## Work required:
Return every line of the listing below, unchanged, from its first line to the line holding "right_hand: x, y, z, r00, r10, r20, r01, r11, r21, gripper", that line included.
===
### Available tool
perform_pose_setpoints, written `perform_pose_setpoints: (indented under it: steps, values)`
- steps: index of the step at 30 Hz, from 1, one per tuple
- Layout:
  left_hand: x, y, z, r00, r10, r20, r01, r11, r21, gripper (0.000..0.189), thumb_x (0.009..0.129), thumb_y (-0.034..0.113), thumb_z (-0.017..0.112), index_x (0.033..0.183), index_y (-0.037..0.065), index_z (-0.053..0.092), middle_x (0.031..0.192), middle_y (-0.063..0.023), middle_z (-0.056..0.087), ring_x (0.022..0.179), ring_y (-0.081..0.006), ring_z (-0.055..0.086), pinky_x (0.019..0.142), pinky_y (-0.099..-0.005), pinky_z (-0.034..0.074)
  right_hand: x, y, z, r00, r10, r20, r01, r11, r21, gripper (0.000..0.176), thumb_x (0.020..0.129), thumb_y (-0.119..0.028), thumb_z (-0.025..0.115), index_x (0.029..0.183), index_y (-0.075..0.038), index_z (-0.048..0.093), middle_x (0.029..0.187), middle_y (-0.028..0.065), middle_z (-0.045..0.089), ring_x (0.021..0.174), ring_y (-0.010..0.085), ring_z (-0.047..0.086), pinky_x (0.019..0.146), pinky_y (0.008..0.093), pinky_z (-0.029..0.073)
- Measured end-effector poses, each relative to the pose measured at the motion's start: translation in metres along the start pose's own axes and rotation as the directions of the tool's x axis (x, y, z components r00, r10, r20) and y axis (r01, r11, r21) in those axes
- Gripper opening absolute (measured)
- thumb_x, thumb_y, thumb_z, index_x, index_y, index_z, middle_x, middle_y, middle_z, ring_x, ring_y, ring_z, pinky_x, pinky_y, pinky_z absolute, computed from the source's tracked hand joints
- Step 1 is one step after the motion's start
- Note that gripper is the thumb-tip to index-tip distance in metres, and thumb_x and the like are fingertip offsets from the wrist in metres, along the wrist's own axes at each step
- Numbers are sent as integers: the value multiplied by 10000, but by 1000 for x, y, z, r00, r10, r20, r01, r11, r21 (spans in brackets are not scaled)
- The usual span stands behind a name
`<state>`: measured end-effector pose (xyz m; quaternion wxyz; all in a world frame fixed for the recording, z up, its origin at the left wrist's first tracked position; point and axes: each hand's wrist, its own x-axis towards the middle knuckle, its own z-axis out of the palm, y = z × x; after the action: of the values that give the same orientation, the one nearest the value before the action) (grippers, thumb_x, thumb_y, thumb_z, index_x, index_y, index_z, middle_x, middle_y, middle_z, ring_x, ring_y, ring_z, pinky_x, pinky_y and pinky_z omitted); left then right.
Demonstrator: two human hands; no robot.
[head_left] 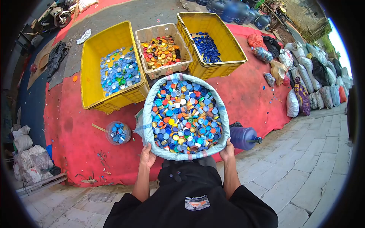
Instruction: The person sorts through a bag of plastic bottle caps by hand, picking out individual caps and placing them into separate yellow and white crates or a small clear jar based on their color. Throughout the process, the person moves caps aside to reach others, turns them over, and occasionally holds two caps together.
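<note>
A wide sack (225,117) with a rolled pale rim is full of mixed bottle caps (186,114) in blue, orange, white, yellow and red. My left hand (147,155) grips its rim at the lower left, and my right hand (228,150) grips it at the lower right. Beyond the sack stand a yellow crate (89,72) with light blue and some green caps, a whitish crate (167,69) with orange, yellow and red caps, and another yellow crate (224,68) with dark blue caps.
Left of the sack is a clear round container (118,133) of blue pieces, a stick beside it. A purple-blue water jug (243,138) lies at the right. Filled bags (304,72) line the right side, on and beside the red ground sheet (251,91). Large blue bottles (230,11) stand behind.
</note>
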<state>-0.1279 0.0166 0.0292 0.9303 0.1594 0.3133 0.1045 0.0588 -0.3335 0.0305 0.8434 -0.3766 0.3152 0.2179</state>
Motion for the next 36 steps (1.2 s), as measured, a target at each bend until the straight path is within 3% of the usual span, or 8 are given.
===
## Worked solution:
### Available tool
perform_pose_setpoints, written `perform_pose_setpoints: (indented under it: steps, values)`
- steps: index of the step at 30 Hz, from 1, one per tuple
- Layout:
  left_hand: x, y, z, r00, r10, r20, r01, r11, r21, gripper (0.000..0.189), thumb_x (0.009..0.129), thumb_y (-0.034..0.113), thumb_z (-0.017..0.112), index_x (0.033..0.183), index_y (-0.037..0.065), index_z (-0.053..0.092), middle_x (0.031..0.192), middle_y (-0.063..0.023), middle_z (-0.056..0.087), ring_x (0.022..0.179), ring_y (-0.081..0.006), ring_z (-0.055..0.086), pinky_x (0.019..0.142), pinky_y (-0.099..-0.005), pinky_z (-0.034..0.074)
  right_hand: x, y, z, r00, r10, r20, r01, r11, r21, gripper (0.000..0.176), thumb_x (0.020..0.129), thumb_y (-0.119..0.028), thumb_z (-0.025..0.115), index_x (0.029..0.183), index_y (-0.075..0.038), index_z (-0.048..0.093), middle_x (0.029..0.187), middle_y (-0.028..0.065), middle_z (-0.045..0.089), ring_x (0.021..0.174), ring_y (-0.010..0.085), ring_z (-0.047..0.086), pinky_x (0.019..0.146), pinky_y (0.008..0.093), pinky_z (-0.029..0.073)

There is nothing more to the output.